View our latest analysis for Hirakawa Hewtech

Hirakawa Hewtech's Future Dividend Projections Appear Well Covered By Earnings

We like to see robust dividend yields, but that doesn't matter if the payment isn't sustainable. However, Hirakawa Hewtech's earnings easily cover the dividend. This means that most of its earnings are being retained to grow the business.

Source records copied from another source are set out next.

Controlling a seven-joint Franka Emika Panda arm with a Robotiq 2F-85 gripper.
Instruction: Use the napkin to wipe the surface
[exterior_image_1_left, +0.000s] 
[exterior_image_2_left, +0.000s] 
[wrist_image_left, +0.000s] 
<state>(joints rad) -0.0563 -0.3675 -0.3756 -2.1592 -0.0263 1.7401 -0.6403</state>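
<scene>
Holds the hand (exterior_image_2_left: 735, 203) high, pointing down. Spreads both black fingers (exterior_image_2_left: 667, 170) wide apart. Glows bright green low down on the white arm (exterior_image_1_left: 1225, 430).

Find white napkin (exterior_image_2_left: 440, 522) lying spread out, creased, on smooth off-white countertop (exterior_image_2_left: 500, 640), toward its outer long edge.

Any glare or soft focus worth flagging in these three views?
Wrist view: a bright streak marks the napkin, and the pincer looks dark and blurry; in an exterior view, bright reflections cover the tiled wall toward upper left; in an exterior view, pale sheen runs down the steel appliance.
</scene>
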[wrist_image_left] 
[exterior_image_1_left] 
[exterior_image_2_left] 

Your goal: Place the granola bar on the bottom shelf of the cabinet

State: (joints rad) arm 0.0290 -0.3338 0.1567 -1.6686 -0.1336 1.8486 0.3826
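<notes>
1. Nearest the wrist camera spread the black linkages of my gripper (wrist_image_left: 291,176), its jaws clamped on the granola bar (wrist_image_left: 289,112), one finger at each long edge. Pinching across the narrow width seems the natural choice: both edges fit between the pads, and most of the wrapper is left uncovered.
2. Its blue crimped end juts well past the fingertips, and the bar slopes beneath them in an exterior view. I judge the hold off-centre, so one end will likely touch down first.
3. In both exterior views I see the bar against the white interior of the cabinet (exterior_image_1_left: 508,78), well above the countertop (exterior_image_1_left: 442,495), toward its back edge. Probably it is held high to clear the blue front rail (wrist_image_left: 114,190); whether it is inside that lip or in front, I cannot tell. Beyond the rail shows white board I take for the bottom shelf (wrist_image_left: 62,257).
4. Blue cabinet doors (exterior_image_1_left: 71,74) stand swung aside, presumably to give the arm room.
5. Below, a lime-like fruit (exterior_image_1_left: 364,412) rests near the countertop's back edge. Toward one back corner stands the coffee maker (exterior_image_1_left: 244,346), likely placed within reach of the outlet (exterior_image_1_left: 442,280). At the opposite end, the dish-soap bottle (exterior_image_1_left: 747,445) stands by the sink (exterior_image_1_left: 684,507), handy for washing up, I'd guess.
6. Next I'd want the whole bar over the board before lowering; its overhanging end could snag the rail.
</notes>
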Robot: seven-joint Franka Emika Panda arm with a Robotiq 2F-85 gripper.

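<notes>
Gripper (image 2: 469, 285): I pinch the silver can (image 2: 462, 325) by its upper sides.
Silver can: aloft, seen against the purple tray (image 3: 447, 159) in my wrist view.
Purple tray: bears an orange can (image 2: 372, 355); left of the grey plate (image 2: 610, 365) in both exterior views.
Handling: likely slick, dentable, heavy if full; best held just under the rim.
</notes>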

The next year is set to see EPS grow by 12.7%. Assuming the dividend continues along recent trends, we think the payout ratio could be 35% by next year, which is in a pretty sustainable range.

historic-dividend
TSE:5821 Historic Dividend September 24th 2024

Hirakawa Hewtech Has A Solid Track Record

Even over a long history of paying dividends, the company's distributions have been remarkably stable. Since 2014, the annual payment back then was ¥11.00, compared to the most recent full-year payment of ¥45.00. This means that it has been growing its distributions at 15% per annum over that time. We can see that payments have shown some very nice upward momentum without faltering, which provides some reassurance that future payments will also be reliable.

Dividend Growth May Be Hard To Achieve

Some investors will be chomping at the bit to buy some of the company's stock based on its dividend history. Let's not jump to conclusions as things might not be as good as they appear on the surface. In the last five years, Hirakawa Hewtech's earnings per share has shrunk at approximately 2.5% per annum. Declining earnings will inevitably lead to the company paying a lower dividend in line with lower profits. It's not all bad news though, as the earnings are predicted to rise over the next 12 months - we would just be a bit cautious until this can turn into a longer term trend.

In Summary

Overall, this is a reasonable dividend, and it being raised is an added bonus. The earnings coverage is acceptable for now, but with earnings on the decline we would definitely keep an eye on the payout ratio. The dividend looks okay, but there have been some issues in the past, so we would be a little bit cautious.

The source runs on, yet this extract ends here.